Ad oggi, la morte cardiaca improvvisa è ancora una delle maggiori cause di morte nei pazienti affetti da Distrofia Miotonica. Per questo motivo, negli ultimi anni, nel Laboratorio di Istopatologia Muscolare e Biologia Molecolare dell’IRCCS Policlinico San Donato sono stati effettuati diversi studi volti alla ricerca di biomarcatori ad alta sensibilità che possano permettere l’identificazione precoce dei pazienti a rischio cardiaco e che possano essere utilizzati per lo sviluppo di terapie specifiche.
In questo scenario, è stato recentemente pubblicato sulla rivista internazionale Frontiers in Neurology un lavoro sostenuto dalla Fondazione Malattie Miotoniche e coordinato dalle Dott.sse Francesca Bosé e Rosanna Cardani, dal titolo “TNNT2 missplicing in skeletal muscle as a cardiac biomarker in myotonic dystrophy type 1 but not in myotonic dystrophy type 2”.
In questo lavoro gli autori hanno voluto indagare in maniera approfondita il significato biologico della presenza della Troponina T Cardiaca nel muscolo scheletrico. Infatti, da studi precedenti è emerso che nel muscolo scheletrico di pazienti DM è presente RNA messaggero codificante per una proteina normalmente espressa nel cuore, la troponina cardiaca T (cTnT). Questa proteina, sia nel cuore che nel muscolo scheletrico, nei pazienti DM subisce un’alterazione che porta ad una maggiore espressione della sua isoforma fetale. Obiettivo di questo studio è stato quindi quello di valutare se la presenza dell’isoforma fetale della troponina T cardiaca nel muscolo scheletrico fosse secondaria alle alterazioni miopatiche o potesse riflettere il fenotipo cardiaco dei pazienti DM.
Gli autori hanno quindi preso in considerazione sia pazienti DM1 e DM2 che non presentavano complicazioni cardiache, che pazienti che invece manifestavano già cardiopatie a diversi livelli.
L’analisi dei risultati ha mostrato che nel muscolo scheletrico l’alterazione dello splicing alternativo della cTNT è molto più evidente nei pazienti DM1 rispetto ai pazienti DM2. Questa alterazione non sembra essere dovuta ad una diversa compromissione del muscolo scheletrico, che infatti è simile in entrambe le patologie. Gli autori ipotizzano quindi che la maggiore alterazione dello splicing della troponina cardiaca osservata nei pazienti DM1 non sia dipendente dal muscolo scheletrico stesso, ma in generale sembra riflettere la compromissione più severa a livello multisistemico nei pazienti DM1 rispetto ai DM2.

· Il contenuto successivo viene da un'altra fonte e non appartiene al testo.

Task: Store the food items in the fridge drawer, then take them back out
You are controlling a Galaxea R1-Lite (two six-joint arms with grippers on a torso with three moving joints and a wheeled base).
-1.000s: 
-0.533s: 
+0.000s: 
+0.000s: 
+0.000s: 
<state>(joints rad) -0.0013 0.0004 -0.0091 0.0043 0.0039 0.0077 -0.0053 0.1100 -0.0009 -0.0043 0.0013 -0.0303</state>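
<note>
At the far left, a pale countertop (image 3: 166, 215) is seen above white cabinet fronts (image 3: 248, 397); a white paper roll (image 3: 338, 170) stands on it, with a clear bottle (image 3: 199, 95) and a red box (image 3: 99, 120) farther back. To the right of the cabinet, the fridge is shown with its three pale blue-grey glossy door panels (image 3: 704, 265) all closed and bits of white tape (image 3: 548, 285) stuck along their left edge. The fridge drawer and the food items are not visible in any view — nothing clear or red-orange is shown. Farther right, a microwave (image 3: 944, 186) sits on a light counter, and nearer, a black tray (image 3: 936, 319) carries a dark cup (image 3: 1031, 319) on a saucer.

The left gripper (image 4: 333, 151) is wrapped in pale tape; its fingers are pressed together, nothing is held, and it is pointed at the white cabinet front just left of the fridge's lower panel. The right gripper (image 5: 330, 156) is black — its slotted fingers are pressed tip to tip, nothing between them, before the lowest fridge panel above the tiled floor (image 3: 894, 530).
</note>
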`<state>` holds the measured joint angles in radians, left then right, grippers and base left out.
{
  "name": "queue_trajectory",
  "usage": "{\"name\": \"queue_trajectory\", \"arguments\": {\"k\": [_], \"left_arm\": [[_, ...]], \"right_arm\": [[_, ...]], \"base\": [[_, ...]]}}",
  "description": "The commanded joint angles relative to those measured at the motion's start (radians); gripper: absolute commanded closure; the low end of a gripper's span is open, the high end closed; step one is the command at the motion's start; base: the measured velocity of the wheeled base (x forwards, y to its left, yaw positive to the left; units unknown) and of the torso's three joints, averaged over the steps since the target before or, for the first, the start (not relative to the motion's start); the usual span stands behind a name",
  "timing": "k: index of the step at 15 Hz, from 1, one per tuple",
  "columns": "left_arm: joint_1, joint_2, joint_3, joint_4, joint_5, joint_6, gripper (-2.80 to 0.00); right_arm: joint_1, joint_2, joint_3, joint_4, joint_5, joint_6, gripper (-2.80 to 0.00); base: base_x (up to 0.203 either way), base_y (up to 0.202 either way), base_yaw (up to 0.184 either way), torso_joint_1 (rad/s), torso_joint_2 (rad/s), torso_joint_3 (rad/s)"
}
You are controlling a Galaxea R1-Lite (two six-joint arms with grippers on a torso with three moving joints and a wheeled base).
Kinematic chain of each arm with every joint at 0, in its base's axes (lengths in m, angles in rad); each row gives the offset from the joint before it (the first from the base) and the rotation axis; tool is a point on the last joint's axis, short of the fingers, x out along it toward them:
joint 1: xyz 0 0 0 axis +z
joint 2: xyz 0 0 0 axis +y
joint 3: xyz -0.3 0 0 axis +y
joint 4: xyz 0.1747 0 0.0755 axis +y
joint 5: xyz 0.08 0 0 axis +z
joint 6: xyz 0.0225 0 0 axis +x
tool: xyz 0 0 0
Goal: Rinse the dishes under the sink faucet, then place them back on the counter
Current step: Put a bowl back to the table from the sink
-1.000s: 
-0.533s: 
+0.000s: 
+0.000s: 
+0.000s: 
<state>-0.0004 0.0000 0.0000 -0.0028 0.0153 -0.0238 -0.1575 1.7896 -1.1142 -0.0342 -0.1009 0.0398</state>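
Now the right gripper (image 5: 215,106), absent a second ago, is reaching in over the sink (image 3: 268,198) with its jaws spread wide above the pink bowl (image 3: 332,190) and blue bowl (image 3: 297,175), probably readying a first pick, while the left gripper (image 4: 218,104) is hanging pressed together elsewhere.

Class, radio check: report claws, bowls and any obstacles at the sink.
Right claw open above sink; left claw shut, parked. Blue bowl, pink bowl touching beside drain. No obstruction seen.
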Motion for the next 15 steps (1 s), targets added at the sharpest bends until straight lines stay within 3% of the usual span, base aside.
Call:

A conferma di questa ipotesi, è stato infatti osservato che l’alterazione dello splicing alternativo della troponina cardiaca correla significativamente con il parametro cardiaco QRS esclusivamente nei pazienti DM1.
In conclusione, grazie ai risultati ottenuti in questo studio, è stato osservato che l’alterazione dello splicing alternativo della troponina T cardiaca potrebbe essere utilizzato quale biomarcatore della compromissione sistemica nei pazienti DM1, e potrebbe essere utilizzato nei trial clinici per monitorare i possibili effetti terapeutici nel muscolo scheletrico.